● **REQUIREMENT**
All pictures are to be dropped, and the remaining data set down exactly.
*-*-*
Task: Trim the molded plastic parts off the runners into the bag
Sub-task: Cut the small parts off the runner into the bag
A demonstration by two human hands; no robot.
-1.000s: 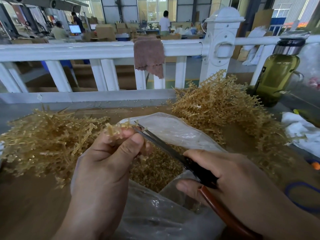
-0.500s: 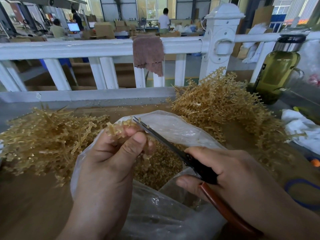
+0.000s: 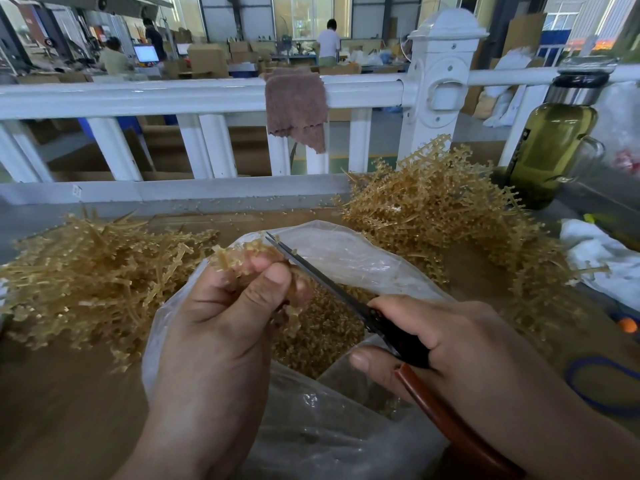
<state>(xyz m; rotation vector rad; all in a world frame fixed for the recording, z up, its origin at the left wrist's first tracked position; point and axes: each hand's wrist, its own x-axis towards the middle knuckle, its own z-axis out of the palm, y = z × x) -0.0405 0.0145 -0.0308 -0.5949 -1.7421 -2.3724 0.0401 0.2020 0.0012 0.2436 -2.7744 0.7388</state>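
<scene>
Your left hand pinches the runner over the bag; your right hand grips the scissors, blades nearly closed, running diagonally up-left alongside it.

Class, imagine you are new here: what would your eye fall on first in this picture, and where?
At the centre, the left hand grips a tan runner over the open clear bag while the right hand holds scissors to it. Tangled tan runner heaps flank the bag on both sides, and a brown cloth hangs on the white railing behind.
</scene>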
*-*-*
● **RESULT OF THE TASK**
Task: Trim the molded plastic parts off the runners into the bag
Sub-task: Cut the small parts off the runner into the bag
A demonstration by two human hands; no robot.
-1.000s: 
-0.500s: 
+0.000s: 
<state>(xyz m; rotation vector rad; all in a world frame fixed for the recording, z up, its origin at the left wrist's first tracked position; point and axes: each hand's wrist, its own x-axis towards the middle knuckle, its own z-axis out of the palm, y = z × x) -0.0405 0.0145 -0.0308 -0.5949 -1.7421 -2.3724 0.0401 0.2020 0.0012 0.2436 -2.7744 0.7388</state>
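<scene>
Your left hand pinches the runner over the bag; your right hand grips the scissors, blades nearly closed, running diagonally up-left alongside it.

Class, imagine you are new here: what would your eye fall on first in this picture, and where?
At the centre, the left hand grips a tan runner over the open clear bag while the right hand holds scissors to it. Tangled tan runner heaps flank the bag on both sides, and a brown cloth hangs on the white railing behind.
</scene>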

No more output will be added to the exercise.